# TASK BRIEF:
The answer must consist solely of the lines from the one containing "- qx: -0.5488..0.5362" through the last line of the records, set down exactly and without any pictures.

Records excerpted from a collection
---*---
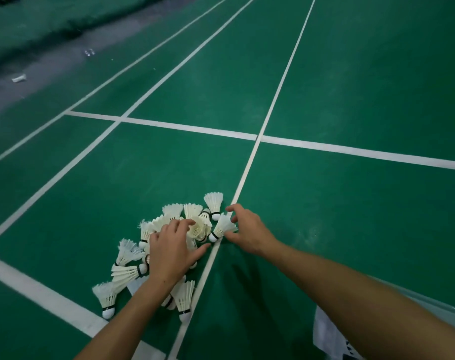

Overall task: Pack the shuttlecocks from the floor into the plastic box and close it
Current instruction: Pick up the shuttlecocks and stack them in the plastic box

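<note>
Shuttlecocks [153, 258], white-feathered with white cork tips and dark bands, lie in a loose pile on the green badminton court floor [351, 87], just left of the long white court line [249, 157] that runs away from the person. Some lie on their sides, some overlap, and one shuttlecock [214, 203] sits at the far edge of the pile, closest to that line, feathers pointing away. Two more lie at the near end of the pile, cork tips toward the person, beside a second white line that crosses the nearer left corner.

The left hand [169, 252] rests palm-down on the middle of the pile, fingers spread and only lightly bent over several shuttlecocks, the thumb stretched toward the long line; whether any finger actually grips one cannot be told. The right hand [247, 228] reaches in from the other side of the line, its thumb and fingers curled around the feather skirt of a single shuttlecock [221, 227] whose cork tip touches the line.

At the lower right, well to the right of the line and partly hidden by the right forearm, a pale translucent edge shows that may be the plastic box [429, 306]; beside it lies a bit of white fabric with a dark pattern [333, 341]. Far off to the left of the line, small pale litter [19, 78] sits on a grey strip beside the court.
</note>
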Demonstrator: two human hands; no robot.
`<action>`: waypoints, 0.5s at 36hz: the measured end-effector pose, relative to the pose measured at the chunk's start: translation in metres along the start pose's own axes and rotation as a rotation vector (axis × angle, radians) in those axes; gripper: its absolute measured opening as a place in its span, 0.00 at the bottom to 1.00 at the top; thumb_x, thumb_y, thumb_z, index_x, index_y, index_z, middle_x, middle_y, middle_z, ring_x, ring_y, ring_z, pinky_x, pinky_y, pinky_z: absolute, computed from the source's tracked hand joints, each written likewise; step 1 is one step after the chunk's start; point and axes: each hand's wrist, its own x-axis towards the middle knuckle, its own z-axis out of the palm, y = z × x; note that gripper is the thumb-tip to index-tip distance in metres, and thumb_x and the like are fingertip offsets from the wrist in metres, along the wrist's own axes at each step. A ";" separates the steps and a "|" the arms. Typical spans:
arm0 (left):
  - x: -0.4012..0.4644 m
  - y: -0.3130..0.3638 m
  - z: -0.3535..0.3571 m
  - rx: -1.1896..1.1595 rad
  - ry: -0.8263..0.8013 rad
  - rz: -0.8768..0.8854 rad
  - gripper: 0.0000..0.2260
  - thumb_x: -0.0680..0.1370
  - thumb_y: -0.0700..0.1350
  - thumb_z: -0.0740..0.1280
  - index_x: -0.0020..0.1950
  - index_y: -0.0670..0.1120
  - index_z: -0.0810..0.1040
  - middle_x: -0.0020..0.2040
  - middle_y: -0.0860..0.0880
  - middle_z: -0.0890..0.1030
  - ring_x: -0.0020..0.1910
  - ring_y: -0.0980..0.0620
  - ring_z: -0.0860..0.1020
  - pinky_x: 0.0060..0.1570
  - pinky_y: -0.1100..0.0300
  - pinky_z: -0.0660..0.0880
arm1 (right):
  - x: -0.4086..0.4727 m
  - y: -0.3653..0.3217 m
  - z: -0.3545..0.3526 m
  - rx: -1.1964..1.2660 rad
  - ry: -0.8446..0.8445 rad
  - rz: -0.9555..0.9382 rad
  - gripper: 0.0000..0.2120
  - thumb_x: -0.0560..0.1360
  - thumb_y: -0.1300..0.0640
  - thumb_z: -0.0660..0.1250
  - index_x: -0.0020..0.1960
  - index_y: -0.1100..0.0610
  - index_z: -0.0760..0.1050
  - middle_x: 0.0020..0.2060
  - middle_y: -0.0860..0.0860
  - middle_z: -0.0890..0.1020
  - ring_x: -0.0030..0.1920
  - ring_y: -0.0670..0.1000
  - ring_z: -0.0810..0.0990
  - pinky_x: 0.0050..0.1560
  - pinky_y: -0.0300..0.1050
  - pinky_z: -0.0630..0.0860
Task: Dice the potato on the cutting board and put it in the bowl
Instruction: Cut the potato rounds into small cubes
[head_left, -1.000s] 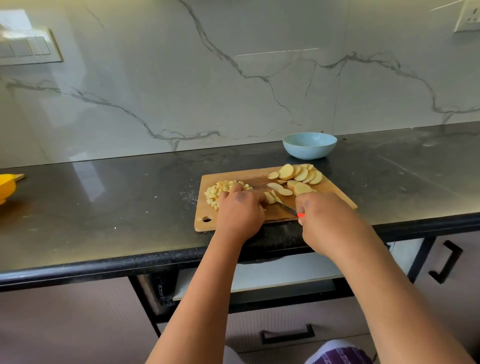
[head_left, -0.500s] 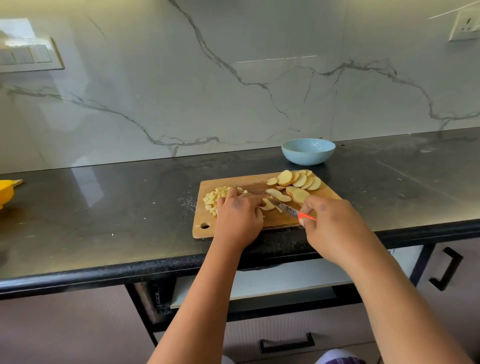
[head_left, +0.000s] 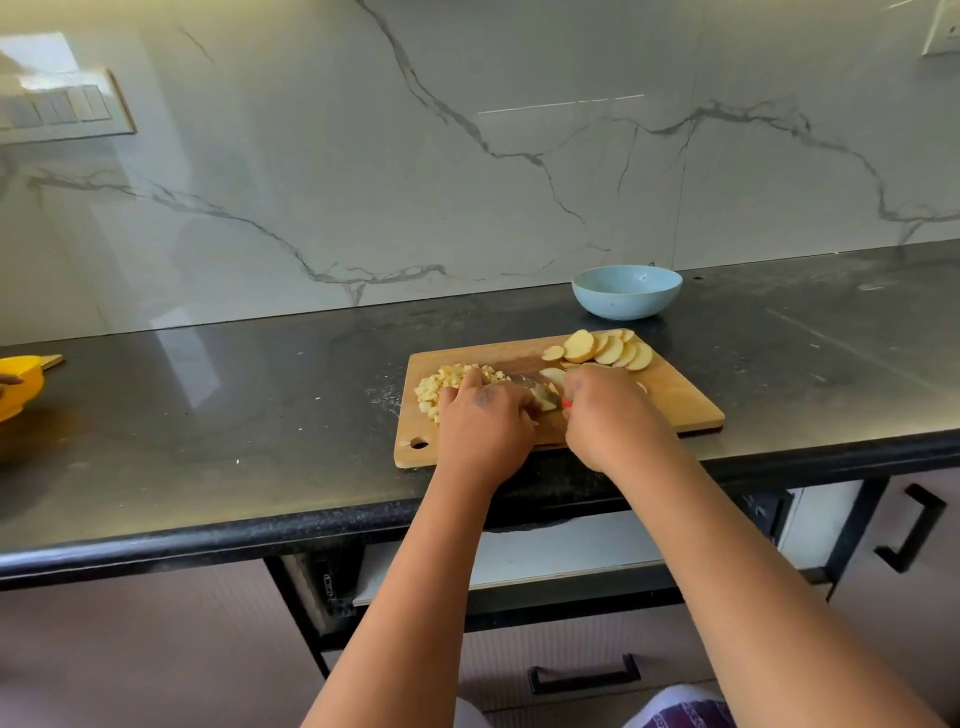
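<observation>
Both our hands have closed toward the middle of the board (head_left: 675, 400) since a moment ago. Our right hand (head_left: 608, 415) grips the knife (head_left: 535, 387), its red handle just showing, blade laid across a slice. Our left hand (head_left: 483, 421) curls its fingers down on that slice. Diced potato (head_left: 441, 382) lies heaped at the board's left; uncut slices (head_left: 602, 349) fan out at the far right corner. Beyond the board, the blue bowl (head_left: 626, 291) stands on the tabletop (head_left: 234, 415).
</observation>
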 end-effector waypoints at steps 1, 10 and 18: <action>0.000 0.000 0.000 -0.004 0.003 0.001 0.15 0.77 0.42 0.57 0.51 0.52 0.83 0.52 0.55 0.83 0.56 0.48 0.68 0.52 0.52 0.62 | -0.003 0.003 -0.003 -0.006 -0.032 0.018 0.19 0.76 0.63 0.68 0.64 0.53 0.72 0.48 0.51 0.75 0.45 0.51 0.74 0.43 0.45 0.74; -0.001 0.000 0.000 -0.029 -0.004 0.000 0.16 0.78 0.42 0.57 0.56 0.53 0.83 0.53 0.54 0.83 0.58 0.48 0.68 0.57 0.51 0.65 | -0.058 0.049 -0.029 0.049 0.084 -0.060 0.06 0.78 0.55 0.67 0.42 0.50 0.74 0.39 0.46 0.74 0.35 0.44 0.71 0.29 0.38 0.62; -0.002 0.000 0.000 -0.036 -0.002 -0.005 0.18 0.78 0.41 0.57 0.57 0.53 0.84 0.54 0.53 0.83 0.59 0.48 0.68 0.58 0.50 0.63 | -0.042 0.032 -0.017 0.010 0.009 -0.039 0.04 0.78 0.59 0.67 0.50 0.52 0.73 0.43 0.49 0.75 0.42 0.48 0.75 0.32 0.38 0.68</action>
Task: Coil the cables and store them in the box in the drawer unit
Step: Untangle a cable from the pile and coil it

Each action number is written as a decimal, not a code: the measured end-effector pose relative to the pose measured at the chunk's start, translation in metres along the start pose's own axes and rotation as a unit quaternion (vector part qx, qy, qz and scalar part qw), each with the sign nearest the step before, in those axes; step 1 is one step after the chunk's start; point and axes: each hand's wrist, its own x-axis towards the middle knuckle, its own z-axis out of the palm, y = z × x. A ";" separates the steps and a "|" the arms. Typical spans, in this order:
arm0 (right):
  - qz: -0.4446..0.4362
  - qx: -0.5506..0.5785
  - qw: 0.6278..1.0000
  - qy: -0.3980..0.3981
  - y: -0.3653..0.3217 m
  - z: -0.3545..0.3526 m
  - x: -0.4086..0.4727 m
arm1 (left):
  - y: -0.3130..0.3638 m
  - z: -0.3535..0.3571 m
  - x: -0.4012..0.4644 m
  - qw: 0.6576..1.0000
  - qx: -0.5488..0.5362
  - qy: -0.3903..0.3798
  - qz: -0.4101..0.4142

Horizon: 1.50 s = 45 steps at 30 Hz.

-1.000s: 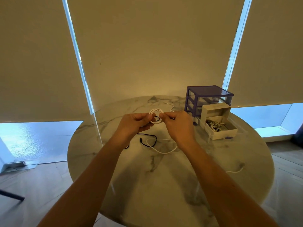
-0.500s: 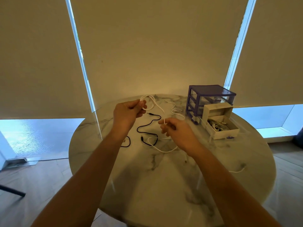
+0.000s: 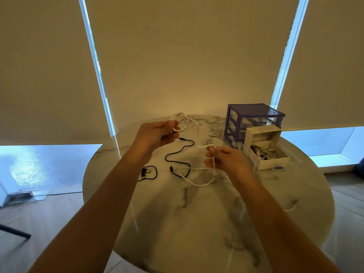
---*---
# REPLY TO THE EXERCISE:
  - qx: -0.5488..0.5362
  - qy: -0.3903..0.3798
  - qz: -0.4101..0.4142

Horizon: 1.50 s = 45 steps at 30 Hz.

-1.000s: 
-0.500s: 
+0.000s: 

Nothing further belongs to this answer.